**ACTIVITY**: Transcribe, word for word and without additions, each line below from the one containing "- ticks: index" through the one containing "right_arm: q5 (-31", both ends included.

**SUPPLIED RECORDS**:
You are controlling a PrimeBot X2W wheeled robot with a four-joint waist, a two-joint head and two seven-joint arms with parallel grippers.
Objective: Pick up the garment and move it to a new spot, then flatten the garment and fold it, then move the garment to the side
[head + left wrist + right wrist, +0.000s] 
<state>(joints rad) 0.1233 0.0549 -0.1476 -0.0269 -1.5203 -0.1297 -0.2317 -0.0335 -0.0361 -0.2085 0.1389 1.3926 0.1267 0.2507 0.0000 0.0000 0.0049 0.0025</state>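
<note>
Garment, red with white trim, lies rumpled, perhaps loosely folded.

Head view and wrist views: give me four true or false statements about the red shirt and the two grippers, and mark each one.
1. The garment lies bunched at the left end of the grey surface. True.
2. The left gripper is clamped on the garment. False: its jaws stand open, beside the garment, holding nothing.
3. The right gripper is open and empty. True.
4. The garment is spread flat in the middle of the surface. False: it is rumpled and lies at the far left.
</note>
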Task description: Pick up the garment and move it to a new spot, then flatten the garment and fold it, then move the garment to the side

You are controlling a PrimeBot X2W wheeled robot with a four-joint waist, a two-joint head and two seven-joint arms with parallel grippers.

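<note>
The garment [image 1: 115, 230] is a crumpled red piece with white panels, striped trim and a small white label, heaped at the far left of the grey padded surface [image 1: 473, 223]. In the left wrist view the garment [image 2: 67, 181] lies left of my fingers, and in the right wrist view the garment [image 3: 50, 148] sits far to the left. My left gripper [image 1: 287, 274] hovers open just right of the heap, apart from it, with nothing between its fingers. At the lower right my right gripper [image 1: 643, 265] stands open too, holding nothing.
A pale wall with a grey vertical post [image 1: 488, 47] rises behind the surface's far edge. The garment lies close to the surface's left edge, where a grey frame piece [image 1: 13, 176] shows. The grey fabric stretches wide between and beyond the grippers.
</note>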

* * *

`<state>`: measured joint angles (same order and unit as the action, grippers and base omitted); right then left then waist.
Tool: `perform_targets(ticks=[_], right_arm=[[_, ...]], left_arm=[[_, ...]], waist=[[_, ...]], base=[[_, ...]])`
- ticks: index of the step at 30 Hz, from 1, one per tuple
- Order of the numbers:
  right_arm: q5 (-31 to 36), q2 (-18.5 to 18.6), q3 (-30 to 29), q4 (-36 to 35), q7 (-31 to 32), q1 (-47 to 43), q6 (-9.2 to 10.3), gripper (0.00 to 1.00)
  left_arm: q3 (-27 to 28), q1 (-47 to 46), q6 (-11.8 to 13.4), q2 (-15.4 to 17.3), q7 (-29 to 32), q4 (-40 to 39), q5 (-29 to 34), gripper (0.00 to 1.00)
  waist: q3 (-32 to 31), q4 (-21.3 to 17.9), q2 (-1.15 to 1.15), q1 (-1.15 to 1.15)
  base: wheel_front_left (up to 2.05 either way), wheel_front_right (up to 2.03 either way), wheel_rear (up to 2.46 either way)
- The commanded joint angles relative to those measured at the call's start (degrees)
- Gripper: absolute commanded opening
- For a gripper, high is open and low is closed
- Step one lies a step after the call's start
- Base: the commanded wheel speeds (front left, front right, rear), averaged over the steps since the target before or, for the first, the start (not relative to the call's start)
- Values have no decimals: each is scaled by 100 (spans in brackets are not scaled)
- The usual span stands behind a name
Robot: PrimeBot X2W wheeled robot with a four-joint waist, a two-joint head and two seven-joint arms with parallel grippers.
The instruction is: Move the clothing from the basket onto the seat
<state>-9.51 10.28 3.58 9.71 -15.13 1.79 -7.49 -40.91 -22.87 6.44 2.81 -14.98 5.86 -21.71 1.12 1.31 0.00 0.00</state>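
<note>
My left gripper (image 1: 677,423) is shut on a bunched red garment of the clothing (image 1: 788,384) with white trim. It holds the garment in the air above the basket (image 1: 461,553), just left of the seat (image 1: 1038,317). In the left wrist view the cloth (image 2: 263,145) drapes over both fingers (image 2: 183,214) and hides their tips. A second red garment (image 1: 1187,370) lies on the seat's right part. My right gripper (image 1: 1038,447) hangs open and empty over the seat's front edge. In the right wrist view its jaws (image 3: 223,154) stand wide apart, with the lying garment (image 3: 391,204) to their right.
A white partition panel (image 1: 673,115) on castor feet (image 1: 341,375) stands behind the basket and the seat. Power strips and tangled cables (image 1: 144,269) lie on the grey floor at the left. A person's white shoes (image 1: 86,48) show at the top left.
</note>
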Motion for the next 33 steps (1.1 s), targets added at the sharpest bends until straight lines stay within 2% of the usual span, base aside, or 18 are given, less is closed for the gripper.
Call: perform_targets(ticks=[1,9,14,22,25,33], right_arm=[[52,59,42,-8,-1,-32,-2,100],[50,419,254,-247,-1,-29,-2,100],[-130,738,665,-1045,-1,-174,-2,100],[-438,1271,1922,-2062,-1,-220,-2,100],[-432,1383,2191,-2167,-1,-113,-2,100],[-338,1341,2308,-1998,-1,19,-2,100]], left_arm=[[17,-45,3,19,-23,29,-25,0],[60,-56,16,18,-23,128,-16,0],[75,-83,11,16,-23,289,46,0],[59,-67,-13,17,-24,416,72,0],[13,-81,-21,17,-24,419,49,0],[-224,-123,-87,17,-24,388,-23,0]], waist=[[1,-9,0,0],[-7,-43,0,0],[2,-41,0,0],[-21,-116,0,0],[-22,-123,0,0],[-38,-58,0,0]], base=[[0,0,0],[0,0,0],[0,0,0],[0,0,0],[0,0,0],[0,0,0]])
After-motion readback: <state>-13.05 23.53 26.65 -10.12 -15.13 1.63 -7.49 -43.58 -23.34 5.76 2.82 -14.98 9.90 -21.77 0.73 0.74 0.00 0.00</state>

**WRITTEN SOLUTION**:
- ticks: index of the step at 30 Hz, from 1, one per tuple
- Order of the numbers:
  right_arm: q5 (-31 to 36), q2 (-18.5 to 18.6), q3 (-30 to 29), q4 (-36 to 35), q7 (-31 to 32), q1 (-47 to 43), q6 (-9.2 to 10.3), gripper (0.00 to 1.00)

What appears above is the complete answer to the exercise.